### ASSIGNED TASK
Write the entries out exactly, with the final line being the one containing "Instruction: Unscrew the".

[Records from a data collection]
- - - -
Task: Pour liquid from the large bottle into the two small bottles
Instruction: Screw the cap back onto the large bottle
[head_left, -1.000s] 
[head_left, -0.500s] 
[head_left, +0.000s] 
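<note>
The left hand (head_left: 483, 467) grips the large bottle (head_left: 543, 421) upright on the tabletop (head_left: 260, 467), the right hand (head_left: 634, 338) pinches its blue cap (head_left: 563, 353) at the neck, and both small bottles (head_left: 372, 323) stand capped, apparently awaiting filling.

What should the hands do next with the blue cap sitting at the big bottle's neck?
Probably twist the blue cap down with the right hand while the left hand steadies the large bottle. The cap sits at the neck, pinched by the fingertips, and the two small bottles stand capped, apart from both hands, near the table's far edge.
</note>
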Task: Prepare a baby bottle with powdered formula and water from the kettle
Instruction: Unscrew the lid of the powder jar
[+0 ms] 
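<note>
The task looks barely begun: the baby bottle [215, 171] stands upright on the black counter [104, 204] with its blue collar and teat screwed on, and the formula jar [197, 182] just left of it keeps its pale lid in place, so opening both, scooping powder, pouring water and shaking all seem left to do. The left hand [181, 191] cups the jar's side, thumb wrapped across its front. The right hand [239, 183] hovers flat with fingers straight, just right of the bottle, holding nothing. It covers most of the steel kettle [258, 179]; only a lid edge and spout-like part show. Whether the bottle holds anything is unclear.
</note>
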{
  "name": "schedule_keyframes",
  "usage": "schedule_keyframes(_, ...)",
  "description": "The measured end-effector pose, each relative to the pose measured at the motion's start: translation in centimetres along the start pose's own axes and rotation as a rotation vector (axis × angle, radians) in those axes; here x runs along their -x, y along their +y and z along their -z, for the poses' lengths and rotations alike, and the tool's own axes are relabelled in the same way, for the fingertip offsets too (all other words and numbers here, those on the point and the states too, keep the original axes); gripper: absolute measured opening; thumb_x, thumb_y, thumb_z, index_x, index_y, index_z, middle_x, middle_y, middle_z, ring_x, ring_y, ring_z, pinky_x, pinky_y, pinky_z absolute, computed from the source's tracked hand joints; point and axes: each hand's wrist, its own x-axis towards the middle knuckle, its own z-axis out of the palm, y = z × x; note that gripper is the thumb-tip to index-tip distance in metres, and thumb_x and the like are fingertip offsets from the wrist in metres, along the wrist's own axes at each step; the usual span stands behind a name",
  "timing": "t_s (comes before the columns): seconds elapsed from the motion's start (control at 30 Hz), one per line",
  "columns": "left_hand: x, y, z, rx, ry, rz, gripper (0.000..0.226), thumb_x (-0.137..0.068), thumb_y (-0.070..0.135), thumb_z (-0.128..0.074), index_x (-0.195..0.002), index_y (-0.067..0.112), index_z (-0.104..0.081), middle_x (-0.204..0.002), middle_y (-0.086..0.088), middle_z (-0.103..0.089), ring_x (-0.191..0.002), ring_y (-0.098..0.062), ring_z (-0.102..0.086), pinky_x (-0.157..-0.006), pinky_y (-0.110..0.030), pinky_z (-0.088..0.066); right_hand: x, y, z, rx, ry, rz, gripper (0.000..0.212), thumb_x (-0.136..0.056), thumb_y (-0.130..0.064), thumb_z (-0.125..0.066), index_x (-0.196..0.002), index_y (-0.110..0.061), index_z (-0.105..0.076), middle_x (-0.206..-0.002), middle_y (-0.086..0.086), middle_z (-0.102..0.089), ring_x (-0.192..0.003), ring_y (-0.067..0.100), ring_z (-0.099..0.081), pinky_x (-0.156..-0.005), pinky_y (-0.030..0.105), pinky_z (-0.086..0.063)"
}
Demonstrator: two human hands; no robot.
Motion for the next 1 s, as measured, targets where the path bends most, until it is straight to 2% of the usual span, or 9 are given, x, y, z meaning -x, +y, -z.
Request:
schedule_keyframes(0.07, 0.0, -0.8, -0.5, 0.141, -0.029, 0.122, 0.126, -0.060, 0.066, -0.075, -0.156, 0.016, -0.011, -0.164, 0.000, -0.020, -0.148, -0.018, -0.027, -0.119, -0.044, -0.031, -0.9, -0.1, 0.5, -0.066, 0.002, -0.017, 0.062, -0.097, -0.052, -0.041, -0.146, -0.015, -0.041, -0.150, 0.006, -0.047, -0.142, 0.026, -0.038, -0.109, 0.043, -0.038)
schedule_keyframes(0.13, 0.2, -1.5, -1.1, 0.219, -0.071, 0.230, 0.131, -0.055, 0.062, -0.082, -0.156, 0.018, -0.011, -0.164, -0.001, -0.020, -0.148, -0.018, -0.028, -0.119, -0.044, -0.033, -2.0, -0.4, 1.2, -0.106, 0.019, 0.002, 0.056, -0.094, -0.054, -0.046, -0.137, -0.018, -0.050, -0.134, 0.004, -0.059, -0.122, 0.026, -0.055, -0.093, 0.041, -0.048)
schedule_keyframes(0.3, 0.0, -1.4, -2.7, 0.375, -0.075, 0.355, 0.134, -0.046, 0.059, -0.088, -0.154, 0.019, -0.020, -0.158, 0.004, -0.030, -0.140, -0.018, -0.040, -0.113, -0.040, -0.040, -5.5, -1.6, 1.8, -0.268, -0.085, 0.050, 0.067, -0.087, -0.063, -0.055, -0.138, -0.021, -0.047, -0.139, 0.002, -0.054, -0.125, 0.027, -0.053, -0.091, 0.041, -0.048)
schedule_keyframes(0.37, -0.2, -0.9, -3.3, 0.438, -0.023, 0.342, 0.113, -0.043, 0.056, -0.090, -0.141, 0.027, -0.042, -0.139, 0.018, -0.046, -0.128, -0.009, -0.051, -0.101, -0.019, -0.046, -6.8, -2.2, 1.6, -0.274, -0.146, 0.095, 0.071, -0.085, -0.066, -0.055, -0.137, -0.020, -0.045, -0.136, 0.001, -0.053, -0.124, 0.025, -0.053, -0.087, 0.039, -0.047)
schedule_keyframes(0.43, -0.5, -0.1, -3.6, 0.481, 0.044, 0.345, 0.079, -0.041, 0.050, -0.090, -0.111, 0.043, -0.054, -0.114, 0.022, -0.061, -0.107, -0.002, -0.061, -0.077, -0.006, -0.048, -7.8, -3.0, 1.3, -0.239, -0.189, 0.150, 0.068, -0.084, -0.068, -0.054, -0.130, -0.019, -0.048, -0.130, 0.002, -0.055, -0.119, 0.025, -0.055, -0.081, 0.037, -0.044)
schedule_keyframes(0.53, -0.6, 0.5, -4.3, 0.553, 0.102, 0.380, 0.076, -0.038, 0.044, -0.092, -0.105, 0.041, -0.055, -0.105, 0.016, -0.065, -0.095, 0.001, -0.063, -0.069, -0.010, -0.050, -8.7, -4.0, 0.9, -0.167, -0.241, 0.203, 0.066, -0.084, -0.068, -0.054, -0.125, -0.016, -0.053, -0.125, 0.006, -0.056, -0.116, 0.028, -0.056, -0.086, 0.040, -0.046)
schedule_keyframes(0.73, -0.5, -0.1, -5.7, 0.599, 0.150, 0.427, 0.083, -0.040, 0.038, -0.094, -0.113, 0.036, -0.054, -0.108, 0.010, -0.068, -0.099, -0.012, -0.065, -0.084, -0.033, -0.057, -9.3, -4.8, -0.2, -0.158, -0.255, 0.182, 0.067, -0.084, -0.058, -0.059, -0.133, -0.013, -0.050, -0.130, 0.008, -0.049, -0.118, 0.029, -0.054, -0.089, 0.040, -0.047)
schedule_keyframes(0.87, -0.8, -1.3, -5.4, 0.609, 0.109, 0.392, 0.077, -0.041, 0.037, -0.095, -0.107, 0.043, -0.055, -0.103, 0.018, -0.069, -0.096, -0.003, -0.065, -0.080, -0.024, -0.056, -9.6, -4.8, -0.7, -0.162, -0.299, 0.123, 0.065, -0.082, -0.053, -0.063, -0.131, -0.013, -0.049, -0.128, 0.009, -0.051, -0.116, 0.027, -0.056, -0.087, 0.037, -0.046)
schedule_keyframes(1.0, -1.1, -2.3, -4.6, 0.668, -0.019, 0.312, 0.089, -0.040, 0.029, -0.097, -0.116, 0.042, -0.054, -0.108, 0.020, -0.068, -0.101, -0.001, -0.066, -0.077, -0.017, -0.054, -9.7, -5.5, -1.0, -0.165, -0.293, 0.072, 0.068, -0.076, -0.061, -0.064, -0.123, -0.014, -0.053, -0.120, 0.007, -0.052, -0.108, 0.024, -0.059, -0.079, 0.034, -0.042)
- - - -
### ANSWER TO THIS EXERCISE
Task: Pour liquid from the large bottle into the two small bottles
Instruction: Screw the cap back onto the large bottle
[head_left, -1.000s] 
[head_left, -0.500s] 
[head_left, +0.000s] 
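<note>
The left hand (head_left: 483, 467) grips the large bottle (head_left: 543, 421) upright on the tabletop (head_left: 260, 467), the right hand (head_left: 634, 338) pinches its blue cap (head_left: 563, 353) at the neck, and both small bottles (head_left: 372, 323) stand capped, apparently awaiting filling.

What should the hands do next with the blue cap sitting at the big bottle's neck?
Probably twist the blue cap down with the right hand while the left hand steadies the large bottle. The cap sits at the neck, pinched by the fingertips, and the two small bottles stand capped, apart from both hands, near the table's far edge.
</note>
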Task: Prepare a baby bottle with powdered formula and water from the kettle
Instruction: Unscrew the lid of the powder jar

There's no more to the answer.